O movimento de caráter semi-insurrecional que vemos no país de hoje exige uma reflexão cuidadosa.
Começou como uma luta justíssima pela redução de tarifas de ônibus.
Auxiliada pela postura irredutível das autoridades e pela
brutalidade policial, esta mobilização transformou-se numa luta nacional
pela democracia.
Se a redução da tarifa foi vitoriosa, a defesa dos direitos
democráticos também deu resultado na medida em que o Estado deixou de
empregar a violência como método preferencial para impor suas políticas.
Mas hoje a mobilização assumiu outra fisionomia.
Seu traços anti-democráticos acentuados. Até o MPL, entidade que
havia organizado o movimento em sua primeira fase, decidiu retirar-se
das mobilizações.
Os manifestantes combatem os partidos políticos, que são a forma mais democrática de participação no Estado.
Seu argumento é típico do fascismo: “povo unido não precisa de partido.”
Claro que precisa. Não há saída na sociedade moderna. Às vezes, uma
pessoa escolhe entrar num partido. Outras vezes, é massa de manobra e
nem sabe.
A criação de partidos políticos é a forma democrática de uma
sociedade debater e negociar interesses diferentes, que não nascem na
política, como se tenta acreditar, mas da própria vida social, das
classes sociais.
Em São Paulo, em Brasília, os protestos exibiram faixa com caráter golpista.
“Chega de políticos incompetentes!!! Intervenção Militar Já!!!”
No mesmo movimento, militantes de esquerda, com bandeiras de
esquerda, foram forçados a deixar uma passeata na porrada. Uma bandeira
do movimento negro foi rasgada.
A baderna cumpre um papel essencial na conjuntura atual. Reforça a
sensação de desordem, cria o ambiente favorável a medidas de força – tão
convenientes para quem tem precisa desgastar de qualquer maneira um
bloco político que ocupa o Planalto após três eleições consecutivas.
A baderna é uma provocação que procura emparedar o governo Dilma criando uma situação sem saída.
Se reprime, é autoritária.
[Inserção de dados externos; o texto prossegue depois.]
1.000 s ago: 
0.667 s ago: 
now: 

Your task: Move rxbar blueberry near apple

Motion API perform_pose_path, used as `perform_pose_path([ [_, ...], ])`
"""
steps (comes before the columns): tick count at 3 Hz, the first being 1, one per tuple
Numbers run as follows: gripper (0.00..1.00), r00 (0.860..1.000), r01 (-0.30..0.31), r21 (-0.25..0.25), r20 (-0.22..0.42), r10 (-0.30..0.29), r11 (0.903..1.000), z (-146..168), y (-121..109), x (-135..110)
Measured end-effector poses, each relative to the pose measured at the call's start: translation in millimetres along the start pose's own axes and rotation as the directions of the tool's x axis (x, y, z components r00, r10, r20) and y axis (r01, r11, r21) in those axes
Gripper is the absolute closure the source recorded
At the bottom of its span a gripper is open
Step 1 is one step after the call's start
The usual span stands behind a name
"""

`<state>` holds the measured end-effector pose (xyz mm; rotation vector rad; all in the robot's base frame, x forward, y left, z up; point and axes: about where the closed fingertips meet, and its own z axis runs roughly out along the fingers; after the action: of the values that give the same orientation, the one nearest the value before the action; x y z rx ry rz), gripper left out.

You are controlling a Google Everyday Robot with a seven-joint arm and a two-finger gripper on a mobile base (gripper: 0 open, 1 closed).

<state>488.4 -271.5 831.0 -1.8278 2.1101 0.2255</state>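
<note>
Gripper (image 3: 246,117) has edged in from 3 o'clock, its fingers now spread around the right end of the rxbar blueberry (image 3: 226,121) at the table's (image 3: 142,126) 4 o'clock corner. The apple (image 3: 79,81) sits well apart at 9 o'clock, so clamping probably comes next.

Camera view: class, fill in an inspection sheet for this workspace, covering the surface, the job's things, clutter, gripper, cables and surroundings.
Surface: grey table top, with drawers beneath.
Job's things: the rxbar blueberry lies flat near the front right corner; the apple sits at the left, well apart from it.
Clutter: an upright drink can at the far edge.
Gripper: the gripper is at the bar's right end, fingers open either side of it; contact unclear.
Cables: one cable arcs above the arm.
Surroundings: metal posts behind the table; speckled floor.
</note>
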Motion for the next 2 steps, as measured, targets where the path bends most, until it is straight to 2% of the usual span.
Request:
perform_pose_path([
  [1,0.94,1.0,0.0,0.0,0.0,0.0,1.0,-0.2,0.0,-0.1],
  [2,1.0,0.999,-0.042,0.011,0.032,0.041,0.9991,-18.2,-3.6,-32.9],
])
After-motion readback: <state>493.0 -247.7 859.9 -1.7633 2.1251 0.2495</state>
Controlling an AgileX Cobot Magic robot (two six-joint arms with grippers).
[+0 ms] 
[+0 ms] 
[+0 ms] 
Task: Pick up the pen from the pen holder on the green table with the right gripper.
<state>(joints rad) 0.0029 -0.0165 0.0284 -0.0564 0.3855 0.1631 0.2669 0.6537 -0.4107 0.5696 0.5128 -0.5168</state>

Se cruza os braços, é omissa.
Outro efeito é embaralhar a situação política do país, confundir quem fala pela maioria e quem apenas pretende representá-la.
É bom recordar que a maioria escolhe seu governo pelo voto, o critério mais democrático que existe.
Nenhum brasileiro chegou perto do paraíso e todos nós temos reivindicações legítimas que precisam de uma resposta.
Também sabemos das mazelas de um sistema político criado para
defender a ordem vigente – e que, com muita dificuldade, através de
brechas sempre estreitas, criou benefícios para a maioria.
Olhando para a maioria dos brasileiros, aqueles que foram excluídos
da história ao longo de séculos, cabe perguntar, porém: os políticos
atuais são incompetentes para quem, mascarados?
Para a empregada doméstica, que emancipou-se das últimas heranças da escravidão?
Para 40 milhões que recebem o bolsa-família?
Para os milhões de jovens pobres que nunca puderam entrar numa faculdade? Para os negros? Quem vive do mínimo?
Ou para quem vai ao mercado de trabalho e encontra um índice de desemprego invejado no resto do mundo?
Mascarados que arrebentam vidraças, incendeiam ônibus e invadem
edifícios trabalham contra a ordem democrática, onde os partidos são
legítimos, as pessoas têm direitos iguais – e o poder, que emana do
povo, não se resolve na arruaça, pelo sangue, mas pelo voto.
É óbvio que a baderna, em sua fase atual, não quer objetivos claros
nem reivindicações específicas. Não quer negociações, não quer o
funcionamento da democracia. Quer travá-la.
Enquanto não avançar pela violência direta, fará o possível para
criar pedidos difusos, que não sejam possíveis de avaliar nem responder.
O objetivo é manter a raiva, a febre, a multidão eletrizada.
É delírio enxergar o que está acontecendo no país como um conflito
entre direita e esquerda. É uma luta muito maior, como aprenderam todas
as pessoas que vivenciaram e estudaram as trevas de uma ditadura.
A questão colocada é a defesa da democracia, este regime
insubstituível para a criação do bem-estar social e do progresso
econômico.
O conflito é este: democracia ou fascismo. Não há alternativa no horizonte.
Quem não perceber isso está condenado a travar a luta errada, com métodos errados e chegar a um desfecho errado.